AB 1922 was introduced this legislative session to modify this requirement. It attempted to establish exceptions from workers’ compensation insurance policy filing requirements for large employers that purchase high deductible policies. It was supported by the American Insurance Association (AIA), the California Chamber of Commerce, Liberty Mutual Insurance, and the National Association of Mutual Insurance Companies (NAMIC).

It was opposed by the California Department of Insurance. It however was approved by both houses of the legislature and sent to Governor Brown for signature. He vetoed the law.

In his veto message he said “I am supportive of efforts to increase the ability of insurance carriers to efficiently conduct their business. This bill, however, reverses Department of Insurance regulations that have been in effect less than six months. These regulations are designed to promote consumer protection and transparency. Let’s allow time for them to work.”

And the Insurance Commissioner was appreciative of his Veto. “I thank Governor Brown for his thoughtful and reasoned veto of AB 1922,” Commissioner Jones said. “I opposed the bill, because it would have created a loophole enabling workers’ compensation insurers to limit or avoid prior review of terms and conditions imposed on businesses. AB 1922 undercut the Department of Insurance’s ability to protect businesses from becoming victimized by some workers’ compensation insurer contracts and it would have resulted in more litigation between businesses and insurers. The bill was bad for employers of all sizes.”

Recent cases highlighted problems when CDI lacks oversight.

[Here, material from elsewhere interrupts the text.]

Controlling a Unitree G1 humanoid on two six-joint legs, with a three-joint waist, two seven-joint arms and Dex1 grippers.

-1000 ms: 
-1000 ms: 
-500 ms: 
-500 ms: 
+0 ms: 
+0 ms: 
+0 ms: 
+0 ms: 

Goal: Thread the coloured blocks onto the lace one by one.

Last month, after the department served on them an order to show cause why the insurers should not be barred from selling the policies, two Berkshire Hathaway companies agreed to stop selling certain workers’ compensation policies with provisions not filed with CDI. The policies had serious and unexpected negative consequences for many California employers, including cancellation penalties of $1 million, non-renewal penalties, provisions shifting most if not all of the risk back to the employer, and provisions requiring any disputes with the insurer to be resolved in the British Virgin Islands under Nebraska law. These unfiled policies were successfully challenged by Shasta Linen, a small business in Sacramento.”

A range of business groups joined the Insurance Commissioner in opposing the bill, including the California Hispanic Chambers of Commerce, the California Small Business Association, the Asian Business Association, and the Sacramento Rainbow Chamber of Commerce.